There are many evangelical Christians who are resting in a head-knowledge which comes from the presence of the Paraclete. It is in a sense true of them that "the letter killeth," while they might have the Spirit that giveth the more abundant life. The external knowledge of Christ is valuable; but it may be used as a bar to that intimate internal knowledge of Him who dwells only where He is welcomed and enthroned. He comes to reign. Orthodoxy is commendable; but a trust in it and a reliance on the sufficiency of religious knowledge may obstruct the fulness of the Spirit. A pauper may be told that he may take from the open treasury of Dives as much silver coin as he can carry in his hands. After filling his hands a bag of gold coin is poured out, and he is permitted to appropriate all that his hands can hold. If he has ordinary wisdom he will drop the silver and grasp the gold. Thus Paul dropped Judaism, not because it was untrue, but because it was an obstruction to his appropriation of "the excellency of knowledge of Jesus Christ." He afterwards did what every Christian must do if he would realize the true, spiritual Christ within. When it pleased God "to reveal his Son" in Paul, some time after his conversion, probably in Arabia while in his three years' theological course under the tuition of the Holy Ghost, he ceased "to know Christ after the flesh," in contrast with knowing Him as a bright reality "after the Spirit," the source of ineffable bliss and transcendent life.

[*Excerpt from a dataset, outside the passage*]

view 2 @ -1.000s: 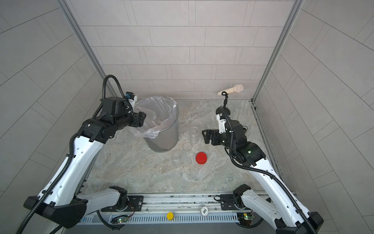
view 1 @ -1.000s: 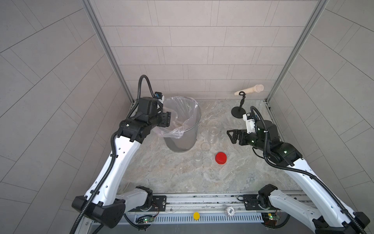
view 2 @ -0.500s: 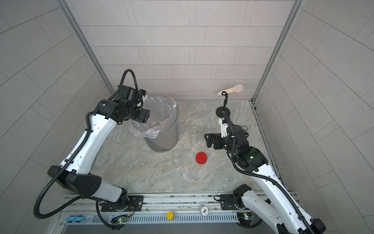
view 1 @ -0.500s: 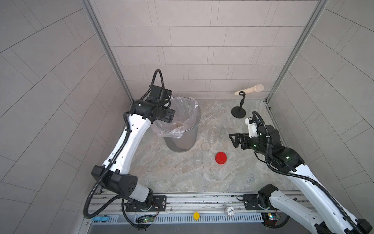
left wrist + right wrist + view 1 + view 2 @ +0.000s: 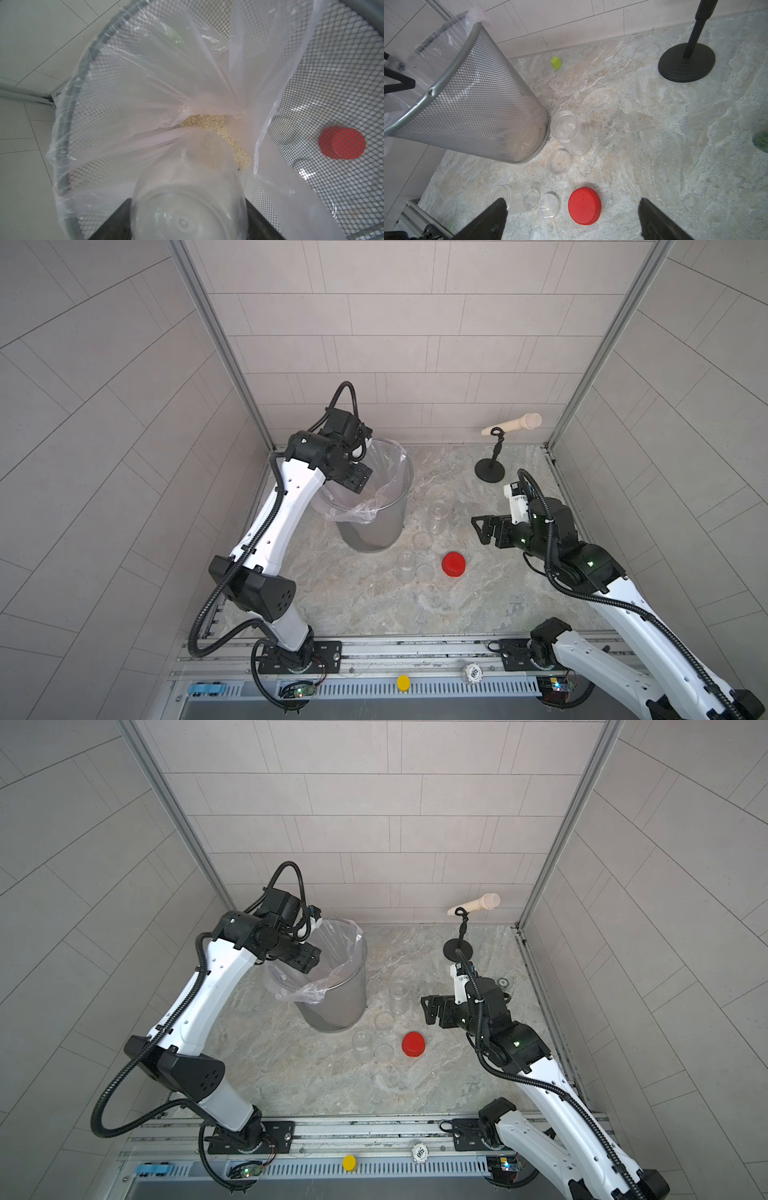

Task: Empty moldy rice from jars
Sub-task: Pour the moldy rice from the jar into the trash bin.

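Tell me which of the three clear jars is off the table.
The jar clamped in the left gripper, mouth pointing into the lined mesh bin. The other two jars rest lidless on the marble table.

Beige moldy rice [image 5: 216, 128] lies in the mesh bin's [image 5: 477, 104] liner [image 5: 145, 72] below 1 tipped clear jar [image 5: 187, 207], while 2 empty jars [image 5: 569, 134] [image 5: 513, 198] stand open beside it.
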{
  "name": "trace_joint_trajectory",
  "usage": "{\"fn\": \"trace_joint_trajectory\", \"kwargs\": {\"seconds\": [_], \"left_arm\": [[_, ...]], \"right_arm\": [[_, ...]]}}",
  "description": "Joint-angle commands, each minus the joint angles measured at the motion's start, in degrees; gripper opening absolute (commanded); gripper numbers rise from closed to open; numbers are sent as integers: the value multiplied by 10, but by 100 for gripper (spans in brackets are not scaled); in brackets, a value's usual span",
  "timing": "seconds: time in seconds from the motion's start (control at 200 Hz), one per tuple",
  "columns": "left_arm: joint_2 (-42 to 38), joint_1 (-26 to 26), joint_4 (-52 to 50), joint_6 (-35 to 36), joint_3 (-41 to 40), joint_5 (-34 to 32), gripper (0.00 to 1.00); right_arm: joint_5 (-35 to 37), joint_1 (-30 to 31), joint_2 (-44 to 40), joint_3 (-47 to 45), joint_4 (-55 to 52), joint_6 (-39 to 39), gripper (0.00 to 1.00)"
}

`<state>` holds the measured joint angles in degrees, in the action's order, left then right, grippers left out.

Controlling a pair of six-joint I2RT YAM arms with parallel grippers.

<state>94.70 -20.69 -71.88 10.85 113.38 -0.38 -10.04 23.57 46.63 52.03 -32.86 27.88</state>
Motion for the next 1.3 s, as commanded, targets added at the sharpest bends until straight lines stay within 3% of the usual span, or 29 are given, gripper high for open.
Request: {"fn": "trace_joint_trajectory", "kwargs": {"seconds": [0.0, 0.065, 0.12, 0.185, 0.225, 0.28, 0.405, 0.485, 0.535, 0.6, 0.64, 0.725, 0.781, 0.871, 0.921, 0.971, 1.051, 1.106, 1.166, 1.221, 1.296], "left_arm": [[-31, 4, -1, 16, 21, -18, 14], [-31, 3, 27, 1, 13, 35, 17], [-7, -3, 10, -5, 34, 67, 14], [13, -6, -39, 13, 65, 51, 10], [17, -4, -70, 20, 81, 8, 10], [-6, 7, -53, 21, 58, -23, 11], [-36, 5, 41, -5, 15, 60, 15], [-36, 5, 12, 6, 26, 19, 14], [-50, 7, 43, 5, -4, -21, 18], [-32, 5, 51, -1, -5, 49, 18], [-14, -1, 26, 7, 16, 56, 14], [0, 5, -47, 28, 65, -19, 11], [-19, 25, -36, 26, 55, -41, 12], [-62, 26, 77, 4, -26, 52, 19], [-50, 17, 79, 0, -24, 101, 16], [-36, 18, 43, 5, 5, 71, 12], [-43, 38, 21, 7, 10, 19, 13], [-65, 34, 99, -7, -43, 53, 18], [-56, 18, 118, -17, -55, 102, 17], [-42, 14, 94, -6, -40, 95, 13], [-45, 32, 31, 21, -17, 36, 12]], "right_arm": [[6, -2, 0, -10, 3, 4, 100], [2, -2, 5, -12, 13, 7, 100], [-1, -2, 15, -10, 19, 7, 100], [-6, -1, 26, -1, 16, 4, 99], [-9, -1, 31, 5, 8, 4, 99], [-10, -1, 34, 11, -2, 3, 99], [-13, -2, 36, -9, 37, 11, 99], [-32, -1, 50, 5, 28, 17, 99], [-39, -1, 58, 15, 13, 20, 99], [-40, -2, 67, 13, 21, 19, 99], [-39, -1, 72, 8, 34, 17, 99], [-49, -2, 79, 19, 25, 21, 99], [-48, -1, 79, 29, 6, 21, 99], [-38, -1, 77, 13, 27, 22, 99], [-41, -1, 77, 0, 58, 20, 99], [-45, -1, 79, -1, 64, 23, 99], [-50, -1, 85, 21, 28, 25, 99], [-46, -1, 89, 26, 19, 22, 99], [-42, -1, 95, 15, 40, 18, 99], [-46, -2, 101, 14, 50, 21, 99], [-60, -2, 109, 35, 25, 28, 98]]}}
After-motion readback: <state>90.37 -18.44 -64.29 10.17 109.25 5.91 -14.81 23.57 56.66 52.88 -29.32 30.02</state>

Resting in the external knowledge of Christ attained on the plane of nature is a life akin to legalism, a life of effort and failure which must be abandoned to open the door for the incoming and indwelling of the Holy Spirit. Even the apostles trained by Christ "had to let go, to lose, to die to their old way of knowing Christ, and to receive as a gift an entirely new life of intercourse with Him." This may account for the fact that there is so little reminiscence of the incidents in the earthly life of Jesus and even of His miracles in the Epistles of James, Peter, John and Jude, and scarcely any at all in Paul's. What power would come to the Church if its members would imitate the apostles in acquiring this new, efficacious and transforming knowledge of Christ imparted by the indwelling Spirit! Doubt would then find no dwelling place. Worldly pleasures would lose their seductive power.

"As by the light of opening day
The stars are all concealed,
So earthly pleasures fade away
When Jesus is revealed."

What a gain Christ intended the outpouring of the Spirit and His indwelling in the consciousness of His disciples would be in substantiating the truth of Christ's resurrection as an undeniable fact to the onlooking world! Says George Bowen,

Is not the great thing wanted this, that the Spirit of God should be so poured out on Christ's people that men should be made aware of His presence with them and of His presence at the right hand of God?
The work of the Holy Spirit in my heart is God's credential to me individually. All that Christ did for me profits me nothing if the Holy Spirit does not come into my heart and bring it all home to me. As Christ fulfilled and ended the ceremonial law, so the Paraclete is the complement of the gospel and the end of the "law of sin."